**DIRECTIONS:**
Report every line in the listing that contains the string "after".

**** RECORDS SUPPLIED

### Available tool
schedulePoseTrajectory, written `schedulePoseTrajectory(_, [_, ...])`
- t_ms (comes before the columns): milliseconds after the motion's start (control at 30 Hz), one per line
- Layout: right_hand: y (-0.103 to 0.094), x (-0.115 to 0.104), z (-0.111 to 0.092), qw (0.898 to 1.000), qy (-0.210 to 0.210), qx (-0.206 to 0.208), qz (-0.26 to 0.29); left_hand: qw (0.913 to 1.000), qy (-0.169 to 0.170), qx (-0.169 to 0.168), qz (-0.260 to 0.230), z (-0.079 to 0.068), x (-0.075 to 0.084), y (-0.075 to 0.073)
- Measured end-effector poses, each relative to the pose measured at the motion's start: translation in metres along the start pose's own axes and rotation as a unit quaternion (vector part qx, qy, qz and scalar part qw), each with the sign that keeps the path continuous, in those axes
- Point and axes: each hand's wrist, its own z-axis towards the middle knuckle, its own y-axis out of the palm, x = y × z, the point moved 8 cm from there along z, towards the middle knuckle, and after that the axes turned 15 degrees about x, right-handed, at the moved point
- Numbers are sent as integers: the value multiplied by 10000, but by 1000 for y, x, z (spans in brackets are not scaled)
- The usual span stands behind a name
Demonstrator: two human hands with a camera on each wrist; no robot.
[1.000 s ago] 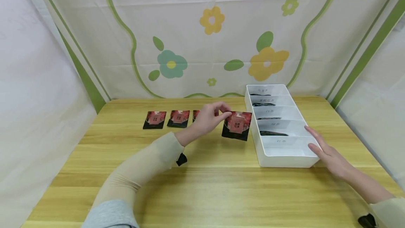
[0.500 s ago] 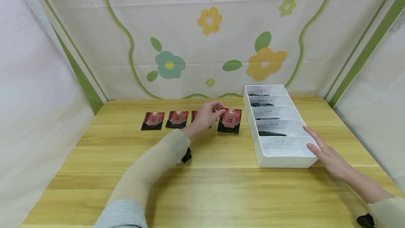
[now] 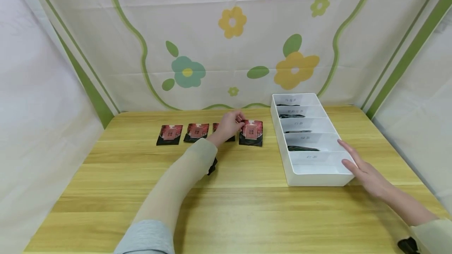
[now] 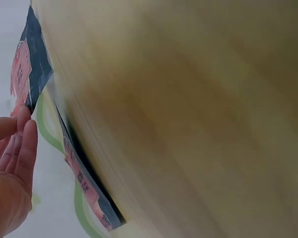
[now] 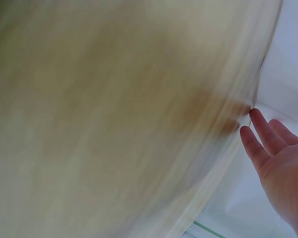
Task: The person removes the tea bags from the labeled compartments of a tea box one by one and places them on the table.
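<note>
My left hand point(image 3: 227, 126) pinches a red and black tea sachet point(image 3: 251, 133) by its upper left side, low over the table. In the left wrist view the held sachet point(image 4: 29, 69) slants up from my thumb and fingertips. Two similar tea sachets point(image 3: 169, 135) lie in a row to the left, and a third point(image 3: 230, 138) is partly hidden by my left hand. On the right, my right hand point(image 3: 369, 177) rests straight fingers against the near right edge of a white divided box point(image 3: 318, 180).
Labelled dividers split the box into several compartments. Dark sachets point(image 3: 303, 148) lie in the farther ones; the nearest shows only its white floor. Wooden table point(image 3: 247, 214) surrounds everything, and a flowered cloth point(image 3: 212, 22) hangs behind its back edge.
My left hand has moved left and a little away with the sachet, from beside the box toward the row, lowering it nearer the table. My right hand has stayed at the box.
</note>
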Motion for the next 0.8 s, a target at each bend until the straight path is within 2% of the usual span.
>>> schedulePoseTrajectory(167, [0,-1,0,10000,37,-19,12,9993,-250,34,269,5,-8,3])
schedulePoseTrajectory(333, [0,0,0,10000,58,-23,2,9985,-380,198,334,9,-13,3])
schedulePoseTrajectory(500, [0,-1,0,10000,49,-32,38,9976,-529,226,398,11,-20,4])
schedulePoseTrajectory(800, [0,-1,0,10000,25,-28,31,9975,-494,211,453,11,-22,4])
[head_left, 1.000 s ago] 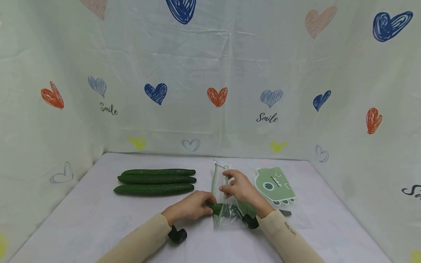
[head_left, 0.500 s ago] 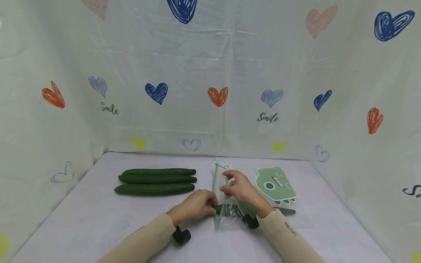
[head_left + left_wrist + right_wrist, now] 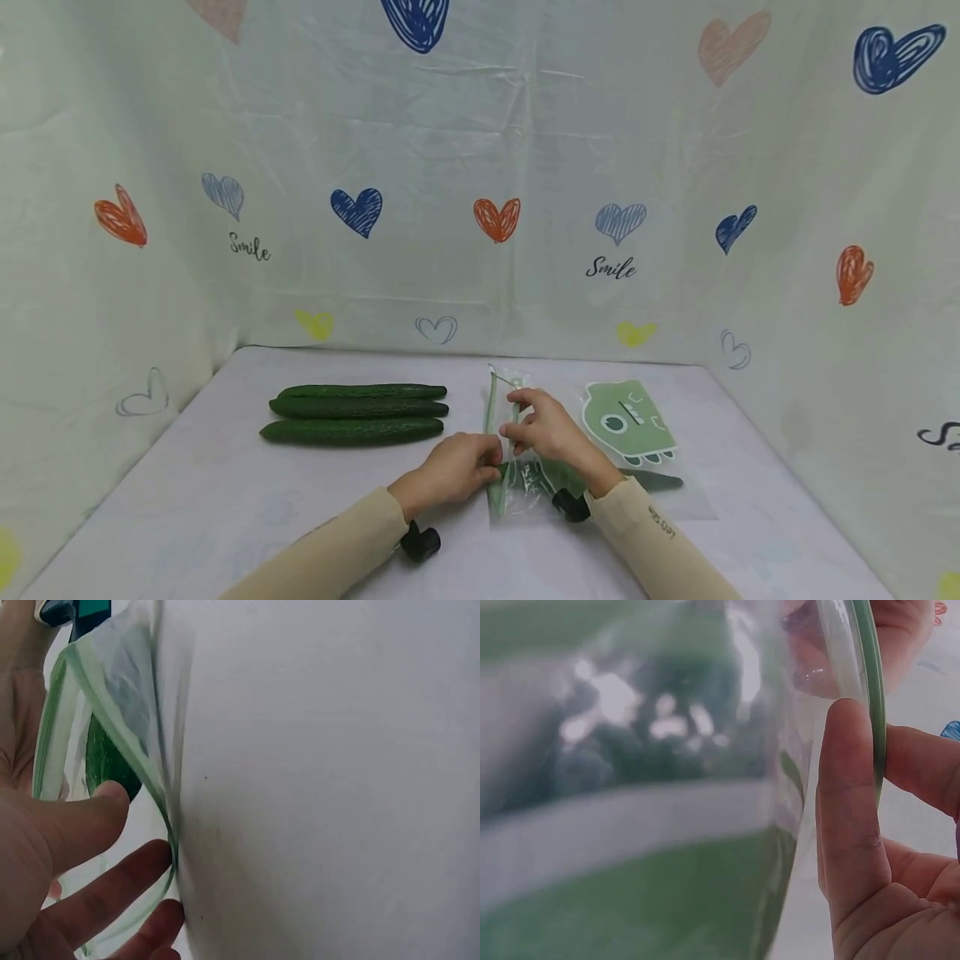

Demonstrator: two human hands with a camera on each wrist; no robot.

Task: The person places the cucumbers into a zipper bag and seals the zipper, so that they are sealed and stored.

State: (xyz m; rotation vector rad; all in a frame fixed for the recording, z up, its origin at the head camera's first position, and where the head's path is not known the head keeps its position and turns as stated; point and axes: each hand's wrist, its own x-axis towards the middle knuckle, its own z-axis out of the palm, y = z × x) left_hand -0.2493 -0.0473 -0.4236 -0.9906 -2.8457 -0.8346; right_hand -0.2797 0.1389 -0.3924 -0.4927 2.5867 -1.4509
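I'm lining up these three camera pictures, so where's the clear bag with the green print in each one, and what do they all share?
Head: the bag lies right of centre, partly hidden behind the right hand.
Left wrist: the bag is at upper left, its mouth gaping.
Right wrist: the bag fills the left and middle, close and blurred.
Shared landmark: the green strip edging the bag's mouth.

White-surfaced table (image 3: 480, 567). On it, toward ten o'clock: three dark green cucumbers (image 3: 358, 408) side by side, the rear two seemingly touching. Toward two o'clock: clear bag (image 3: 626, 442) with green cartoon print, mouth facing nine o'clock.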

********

**RESULT:**
- t_ms (comes before the columns): milliseconds after the motion's start (control at 30 Hz), one per line
- Point and axes: each hand's wrist, its own z-axis towards the middle knuckle, its own y-axis out of the palm, x = y × z, the point moved 8 cm from there along z, towards the middle knuckle, and after that the axes turned 15 degrees about x, right-handed, at the moved point

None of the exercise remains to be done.